(Problem description) Copy the records exactly, every one of them.

(Exercise input)
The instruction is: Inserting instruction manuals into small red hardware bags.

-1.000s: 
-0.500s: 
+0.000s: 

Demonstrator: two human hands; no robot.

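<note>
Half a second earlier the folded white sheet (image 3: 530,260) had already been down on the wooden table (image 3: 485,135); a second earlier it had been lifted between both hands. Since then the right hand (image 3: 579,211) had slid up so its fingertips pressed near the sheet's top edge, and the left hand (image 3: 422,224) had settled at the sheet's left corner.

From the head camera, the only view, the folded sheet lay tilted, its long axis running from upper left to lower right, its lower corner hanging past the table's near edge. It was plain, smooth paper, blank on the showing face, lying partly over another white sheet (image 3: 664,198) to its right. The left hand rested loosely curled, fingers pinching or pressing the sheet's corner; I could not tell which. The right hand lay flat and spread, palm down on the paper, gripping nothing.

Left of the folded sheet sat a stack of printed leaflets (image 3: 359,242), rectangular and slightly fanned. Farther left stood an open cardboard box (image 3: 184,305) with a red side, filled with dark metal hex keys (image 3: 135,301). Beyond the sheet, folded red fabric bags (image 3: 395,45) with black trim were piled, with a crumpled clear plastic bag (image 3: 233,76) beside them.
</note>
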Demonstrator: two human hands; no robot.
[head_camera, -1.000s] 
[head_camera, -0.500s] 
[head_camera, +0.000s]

(Response to the exercise)
The instruction is: Inserting instruction manuals into small red hardware bags.

-1.000s: 
-0.500s: 
+0.000s: 

Demonstrator: two human hands; no robot.

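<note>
Half a second earlier the folded white sheet (image 3: 530,260) had already been down on the wooden table (image 3: 485,135); a second earlier it had been lifted between both hands. Since then the right hand (image 3: 579,211) had slid up so its fingertips pressed near the sheet's top edge, and the left hand (image 3: 422,224) had settled at the sheet's left corner.

From the head camera, the only view, the folded sheet lay tilted, its long axis running from upper left to lower right, its lower corner hanging past the table's near edge. It was plain, smooth paper, blank on the showing face, lying partly over another white sheet (image 3: 664,198) to its right. The left hand rested loosely curled, fingers pinching or pressing the sheet's corner; I could not tell which. The right hand lay flat and spread, palm down on the paper, gripping nothing.

Left of the folded sheet sat a stack of printed leaflets (image 3: 359,242), rectangular and slightly fanned. Farther left stood an open cardboard box (image 3: 184,305) with a red side, filled with dark metal hex keys (image 3: 135,301). Beyond the sheet, folded red fabric bags (image 3: 395,45) with black trim were piled, with a crumpled clear plastic bag (image 3: 233,76) beside them.
</note>
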Demonstrator: two human hands; no robot.
[head_camera, -1.000s] 
[head_camera, -0.500s] 
[head_camera, +0.000s]

This answer requires nothing further.